The O-Z Rally Edition Lancers sold very well in Colorado, and so I find plenty of them (nearly all missing their original O-Z wheels) in the car graveyards in these parts. Most of the O-Z Lancers came in bright yellow paint. When I spotted a discarded yellow Lancer with special decklid badging, I thought I had run across yet another cool-looking-but-slow, appearance-package Lancer. A closer look (and a VIN check, because car owners “upgrade” with badge swaps all the time) revealed the truth: not a dime-a-dozen O-Z Rally but a genuine, numbers-matching Ralliart!
As a matter of fact, I do find Lancer Evolutions (and Subaru WRXs) in Colorado U-Wrench-type yards, but they’re always so thoroughly crashed and/or gutted that I don’t bother photographing them. The 2005 Ralliart was no Evo, of course, but it came with a 162-horsepower 4G69 2.4-liter straight-four instead of the regular Lancer’s 120-horse 4G94. Throw in the Ralliart’s four-wheel-disc brakes plus its suspension upgrades, add the front seats out of the Japan-market Evolution GTA, and you had a reasonably quick car for just $18,499 (about $25,000 in 2019 dollars).
That was a pretty good deal, at a time when the Dodge Neon SRT-4 cost $20,700, the Chevy Cobalt SS started at $21,995, the Volkswagen 1.8T GTI went for $19,510, and the Honda Civic Si cost $19,220 (though all but the Civic Si boasted more power than the Lancer Ralliart).

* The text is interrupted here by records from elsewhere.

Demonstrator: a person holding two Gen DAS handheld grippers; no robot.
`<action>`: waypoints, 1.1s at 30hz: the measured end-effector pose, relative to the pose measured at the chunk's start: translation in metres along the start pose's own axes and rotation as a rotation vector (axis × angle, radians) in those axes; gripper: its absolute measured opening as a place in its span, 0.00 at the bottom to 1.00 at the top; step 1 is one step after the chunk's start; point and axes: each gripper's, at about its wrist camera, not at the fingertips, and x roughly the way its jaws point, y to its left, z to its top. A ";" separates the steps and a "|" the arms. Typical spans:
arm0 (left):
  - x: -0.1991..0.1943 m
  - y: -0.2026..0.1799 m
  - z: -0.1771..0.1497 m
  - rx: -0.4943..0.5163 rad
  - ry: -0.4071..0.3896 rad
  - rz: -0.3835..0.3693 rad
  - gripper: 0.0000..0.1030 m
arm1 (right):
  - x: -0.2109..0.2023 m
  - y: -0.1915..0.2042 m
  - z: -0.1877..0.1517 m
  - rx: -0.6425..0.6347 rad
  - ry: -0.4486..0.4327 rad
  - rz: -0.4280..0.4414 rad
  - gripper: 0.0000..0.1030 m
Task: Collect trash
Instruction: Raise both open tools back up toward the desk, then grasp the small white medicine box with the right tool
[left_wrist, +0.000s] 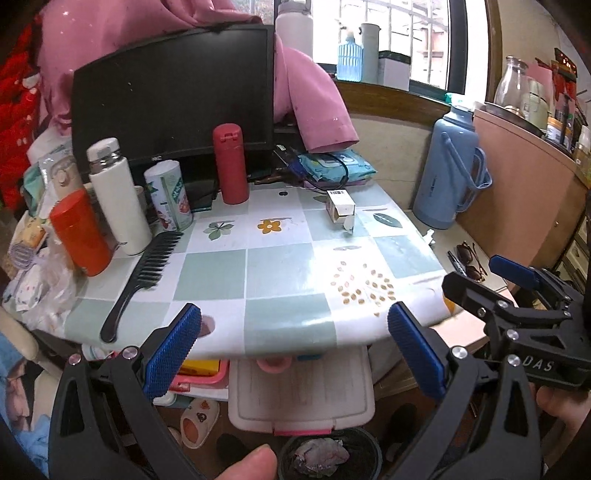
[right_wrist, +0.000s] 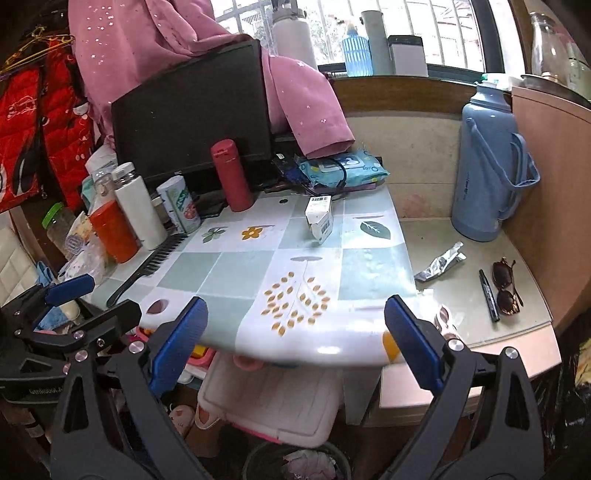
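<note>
Both grippers, left (left_wrist: 294, 347) & right (right_wrist: 295, 343), gape wide, holding nothing, apparently short of the table (left_wrist: 280, 266).

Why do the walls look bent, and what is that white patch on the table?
Left wrist view: the fisheye lens bows the cabinet and darkens the corners; window light glares off the tablecloth, washing out its pattern. Right wrist view: the same bending, less glare, only a bright streak at the table edge; the window is overexposed.
</note>
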 end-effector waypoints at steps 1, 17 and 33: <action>0.007 0.001 0.003 -0.001 0.002 -0.001 0.95 | 0.009 -0.001 0.004 -0.001 0.004 -0.002 0.93; 0.123 0.027 0.038 -0.051 0.079 -0.016 0.95 | 0.136 -0.018 0.060 0.011 0.110 0.002 0.93; 0.175 0.045 0.056 -0.147 0.139 -0.061 0.95 | 0.211 -0.028 0.082 0.084 0.232 0.001 0.70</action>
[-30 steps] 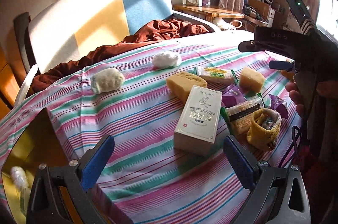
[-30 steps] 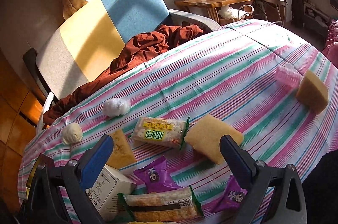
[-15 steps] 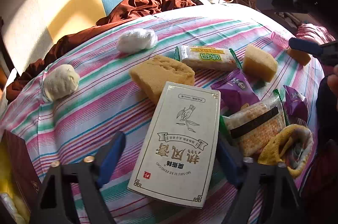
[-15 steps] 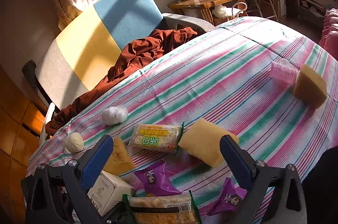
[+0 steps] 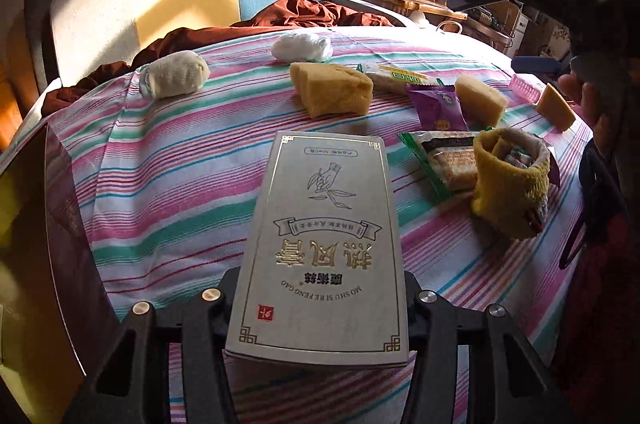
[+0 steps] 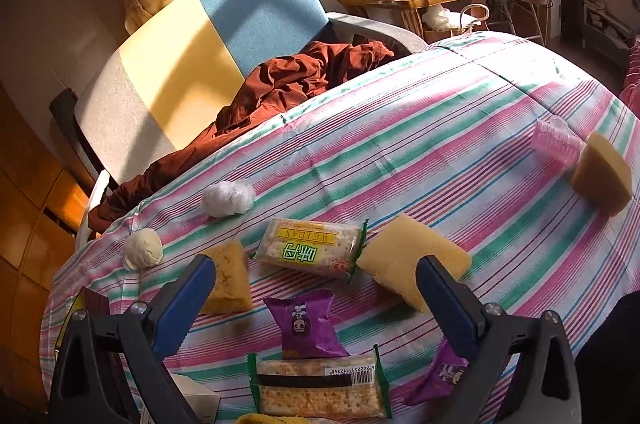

A five-speed manual came as standard equipment on the Ralliart, though I fear many (probably most) American buyers chose the optional slushbox. This car has the five-speed. In theory, the powertrain from this car ought to be a not-too-difficult swap into any number of cheap-as-dirt 1980s Dodge/Plymouth Colts, and I hope some Colt-owning junkyard shopper grabs the guts from this car for that purpose.
However, the presence of the ignition key in an uncrashed, non-crime-scene junkyard car is a red flag for engine shoppers, because it means that the most likely route to the graveyard involved an insurance total or a dealership trade-in that wouldn’t sell. A blown head gasket, perhaps? Rod knock? Or just brutal depreciation in a region that now loves truck-like vehicles to the exclusion of all else?
Here we see an excruciatingly suburban couple taking their Ralliart grocery-getter through a crowd of admiring-yet-befuddled Tokyo Drift-style import tuners. In reality, those Mitsubishi shoppers would have selected the Outlander over the Ralliart, but that’s what suspension of disbelief is for.